In considering whether the taxpayers alleged sufficient facts in their complaint to state a claim for relief, the Supreme Court held:

[A] taxing authority is not permitted to implement a program of only appealing the assessment of one sub-classification of properties, where that sub-classification is drawn according to property type – that is, its use as a commercial, apartment complex, single-family residential, industrial or the like.

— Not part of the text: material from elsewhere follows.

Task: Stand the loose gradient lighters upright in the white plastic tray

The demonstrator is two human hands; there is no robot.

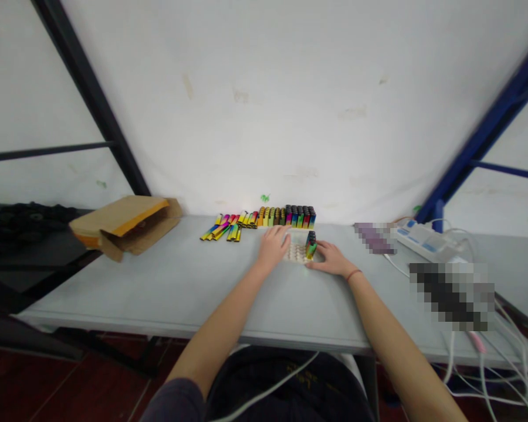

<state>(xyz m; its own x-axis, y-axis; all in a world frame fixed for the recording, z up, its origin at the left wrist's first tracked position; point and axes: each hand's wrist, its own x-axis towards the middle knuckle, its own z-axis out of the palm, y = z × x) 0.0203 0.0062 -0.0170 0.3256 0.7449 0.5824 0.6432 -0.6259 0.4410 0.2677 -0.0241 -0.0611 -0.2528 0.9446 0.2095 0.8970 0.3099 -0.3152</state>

Id. at 978 (emphasis added). In so holding, the Valley Forge Court partially overruled this Court's decision in In re Appeal of Springfield School District , 101 A.3d 835 (Pa. Cmwlth. 2014), to the extent that this Court had approved the selection of properties for assessment appeals based on their commercial or residential character. See id. at 974-75, 978. Relying on its earlier decision in Clifton , the Valley Forge Court explained that " ‘real property is the classification,’ " and thus, "all real estate in a taxing district is constitutionally entitled to uniform treatment." Id. at 977 (quoting Clifton , 969 A.2d at 1212 ) (first emphasis in original; second emphasis added). The Court also noted that a taxing district's attempts at equalization of tax burdens is not a defense to disparate treatment under the Pennsylvania Constitution. Id. at 977 n.17.

See also City of Harrisburg v. Dauphin Cnty. Bd. of Assessment Appeals , 677 A.2d 350, 351 (Pa. Cmwlth. 1996) (en banc ) (concluding that targeting certain properties for assessment at current market values while applying base-year values to other properties is unconstitutionally non-uniform); City of Lancaster v. Cnty. of Lancaster , 143 Pa.Cmwlth. 476, 599 A.2d 289, 296 (1991) (en banc ) (stating that "interjecting current market value into the formula in a selected group of [properties] without applying the same methodology to all property" violates the Uniformity Clause).

The Valley Forge Court concluded that the school district's assessment appeal policy, which targeted only commercial properties, violated the Uniformity Clause:

Where there is a conflict between maximizing revenue and ensuring that the taxing system is implemented in a non-discriminatory way, the Uniformity Clause requires that the latter goal be given primacy. ...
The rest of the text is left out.